The pc power supply has an output to the mainboard labelled "power good" that is used to force a reset condition on the CPU and mainboard logic until the power supply outputs are stable on power up. It generally allows the CPU to start after around 2 mains cycles after switch on, or around 0.1 second, via a simple timing arrangement inside the PSU. On cheap supplies it stays active until the power rails decay during the main supply shutdown ( either because the mains failed/was disconnected or the computer requested the main supply off, with a standby power supply providing 5V for keeping the clock running and for allowing remote turn on/timed turn on).
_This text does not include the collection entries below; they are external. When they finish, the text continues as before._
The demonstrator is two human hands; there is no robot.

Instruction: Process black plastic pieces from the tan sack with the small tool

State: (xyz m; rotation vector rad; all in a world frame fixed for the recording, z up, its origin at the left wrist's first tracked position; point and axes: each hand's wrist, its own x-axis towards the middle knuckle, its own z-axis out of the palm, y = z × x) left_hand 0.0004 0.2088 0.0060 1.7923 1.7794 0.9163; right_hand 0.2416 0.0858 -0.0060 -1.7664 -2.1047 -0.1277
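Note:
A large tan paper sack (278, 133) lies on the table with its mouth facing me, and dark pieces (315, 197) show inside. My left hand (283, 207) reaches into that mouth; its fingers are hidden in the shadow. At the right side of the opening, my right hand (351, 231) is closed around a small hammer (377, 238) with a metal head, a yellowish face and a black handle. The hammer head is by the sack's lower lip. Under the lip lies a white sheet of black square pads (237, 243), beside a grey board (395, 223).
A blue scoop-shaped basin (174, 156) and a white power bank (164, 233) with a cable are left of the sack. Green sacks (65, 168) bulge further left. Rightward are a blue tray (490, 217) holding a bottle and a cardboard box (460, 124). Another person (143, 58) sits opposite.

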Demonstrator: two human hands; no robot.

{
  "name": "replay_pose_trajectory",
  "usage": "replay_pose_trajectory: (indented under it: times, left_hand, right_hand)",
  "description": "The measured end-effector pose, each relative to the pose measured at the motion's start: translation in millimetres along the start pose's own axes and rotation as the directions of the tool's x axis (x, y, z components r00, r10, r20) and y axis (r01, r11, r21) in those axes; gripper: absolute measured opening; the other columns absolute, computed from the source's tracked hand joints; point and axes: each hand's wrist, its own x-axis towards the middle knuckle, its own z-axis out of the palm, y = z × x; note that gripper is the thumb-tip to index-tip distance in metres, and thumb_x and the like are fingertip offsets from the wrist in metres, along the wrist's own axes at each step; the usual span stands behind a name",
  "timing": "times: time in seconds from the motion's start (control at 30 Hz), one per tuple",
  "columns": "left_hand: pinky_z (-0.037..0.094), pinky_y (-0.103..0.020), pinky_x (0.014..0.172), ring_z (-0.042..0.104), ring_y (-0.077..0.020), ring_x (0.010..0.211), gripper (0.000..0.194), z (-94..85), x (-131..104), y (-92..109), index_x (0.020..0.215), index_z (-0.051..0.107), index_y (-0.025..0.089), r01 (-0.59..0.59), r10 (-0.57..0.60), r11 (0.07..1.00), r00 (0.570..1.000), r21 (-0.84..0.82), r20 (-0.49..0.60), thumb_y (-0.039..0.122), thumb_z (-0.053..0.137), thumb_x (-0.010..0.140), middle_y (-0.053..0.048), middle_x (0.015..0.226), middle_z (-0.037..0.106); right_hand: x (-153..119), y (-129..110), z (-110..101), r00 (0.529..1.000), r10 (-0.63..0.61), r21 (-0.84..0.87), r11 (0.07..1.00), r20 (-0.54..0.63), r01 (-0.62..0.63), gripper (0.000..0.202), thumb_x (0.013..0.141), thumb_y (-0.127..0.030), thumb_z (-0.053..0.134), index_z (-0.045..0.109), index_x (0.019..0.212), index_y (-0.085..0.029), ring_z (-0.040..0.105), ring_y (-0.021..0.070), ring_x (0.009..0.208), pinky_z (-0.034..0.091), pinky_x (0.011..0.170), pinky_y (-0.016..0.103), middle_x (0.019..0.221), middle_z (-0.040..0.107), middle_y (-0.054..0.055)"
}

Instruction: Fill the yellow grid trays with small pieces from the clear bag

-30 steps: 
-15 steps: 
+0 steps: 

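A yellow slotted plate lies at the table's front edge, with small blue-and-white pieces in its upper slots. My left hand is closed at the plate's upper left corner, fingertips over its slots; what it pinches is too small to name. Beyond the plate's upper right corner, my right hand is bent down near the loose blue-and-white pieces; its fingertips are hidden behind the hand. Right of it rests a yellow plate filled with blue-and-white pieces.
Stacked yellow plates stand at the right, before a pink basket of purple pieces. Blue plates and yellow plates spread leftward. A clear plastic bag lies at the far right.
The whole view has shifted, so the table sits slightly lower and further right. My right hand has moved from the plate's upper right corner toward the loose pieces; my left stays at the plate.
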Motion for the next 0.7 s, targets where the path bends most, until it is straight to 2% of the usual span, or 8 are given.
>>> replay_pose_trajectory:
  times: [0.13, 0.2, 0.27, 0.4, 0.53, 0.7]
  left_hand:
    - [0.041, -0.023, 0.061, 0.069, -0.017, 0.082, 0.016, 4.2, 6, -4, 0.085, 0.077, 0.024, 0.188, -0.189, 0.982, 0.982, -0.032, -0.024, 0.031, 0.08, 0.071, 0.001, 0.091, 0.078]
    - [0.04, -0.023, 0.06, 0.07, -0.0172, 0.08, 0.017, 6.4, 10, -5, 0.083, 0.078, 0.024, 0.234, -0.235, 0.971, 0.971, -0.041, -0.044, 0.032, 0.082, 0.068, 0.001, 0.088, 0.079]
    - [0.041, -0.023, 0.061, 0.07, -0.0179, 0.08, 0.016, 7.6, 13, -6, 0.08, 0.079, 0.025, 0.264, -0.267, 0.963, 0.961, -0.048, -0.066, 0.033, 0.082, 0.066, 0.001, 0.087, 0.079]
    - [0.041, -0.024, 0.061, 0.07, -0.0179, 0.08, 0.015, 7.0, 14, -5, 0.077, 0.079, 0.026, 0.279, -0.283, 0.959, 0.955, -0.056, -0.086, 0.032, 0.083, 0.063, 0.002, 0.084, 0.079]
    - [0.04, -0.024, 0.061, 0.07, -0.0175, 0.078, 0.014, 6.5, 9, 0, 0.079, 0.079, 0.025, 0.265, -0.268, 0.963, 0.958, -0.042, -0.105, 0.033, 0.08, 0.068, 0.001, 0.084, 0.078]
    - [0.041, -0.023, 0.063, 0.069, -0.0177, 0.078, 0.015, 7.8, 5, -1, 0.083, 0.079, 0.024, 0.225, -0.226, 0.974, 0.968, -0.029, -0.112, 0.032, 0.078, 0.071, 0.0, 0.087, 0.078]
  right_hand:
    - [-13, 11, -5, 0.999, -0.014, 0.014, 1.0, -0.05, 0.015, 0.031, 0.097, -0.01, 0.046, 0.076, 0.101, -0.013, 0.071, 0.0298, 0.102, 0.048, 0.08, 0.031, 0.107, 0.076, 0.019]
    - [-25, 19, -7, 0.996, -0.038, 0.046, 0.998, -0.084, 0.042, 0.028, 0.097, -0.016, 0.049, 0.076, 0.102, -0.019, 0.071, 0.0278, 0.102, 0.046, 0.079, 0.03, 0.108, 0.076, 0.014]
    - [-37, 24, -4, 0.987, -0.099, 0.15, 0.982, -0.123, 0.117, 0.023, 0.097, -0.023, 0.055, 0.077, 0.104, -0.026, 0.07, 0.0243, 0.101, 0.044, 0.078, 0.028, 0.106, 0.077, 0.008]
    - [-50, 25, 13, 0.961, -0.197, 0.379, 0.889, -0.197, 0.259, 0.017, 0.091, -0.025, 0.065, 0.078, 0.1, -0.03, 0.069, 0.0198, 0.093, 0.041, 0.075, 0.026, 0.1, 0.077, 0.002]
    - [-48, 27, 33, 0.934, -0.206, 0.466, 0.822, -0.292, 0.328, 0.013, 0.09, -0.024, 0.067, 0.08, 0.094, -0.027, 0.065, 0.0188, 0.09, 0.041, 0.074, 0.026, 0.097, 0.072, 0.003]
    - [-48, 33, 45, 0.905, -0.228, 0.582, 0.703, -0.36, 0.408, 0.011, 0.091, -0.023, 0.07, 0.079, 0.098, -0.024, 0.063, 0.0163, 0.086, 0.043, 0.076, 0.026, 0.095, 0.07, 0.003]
On more elaborate units it is goes inactive when the power supply is still able to provide regulation but the power will be going off in around 0.1 sec or less, and allows software ( which has to be built into the BIOS) to stop writing to disks and basically kills all software processes running very messily by halting the CPU and putting it to sleep, relying on the disk drives themselves having power fail detection to prevent damage as they are now essentially just spinning and not doing anything active when they lose power.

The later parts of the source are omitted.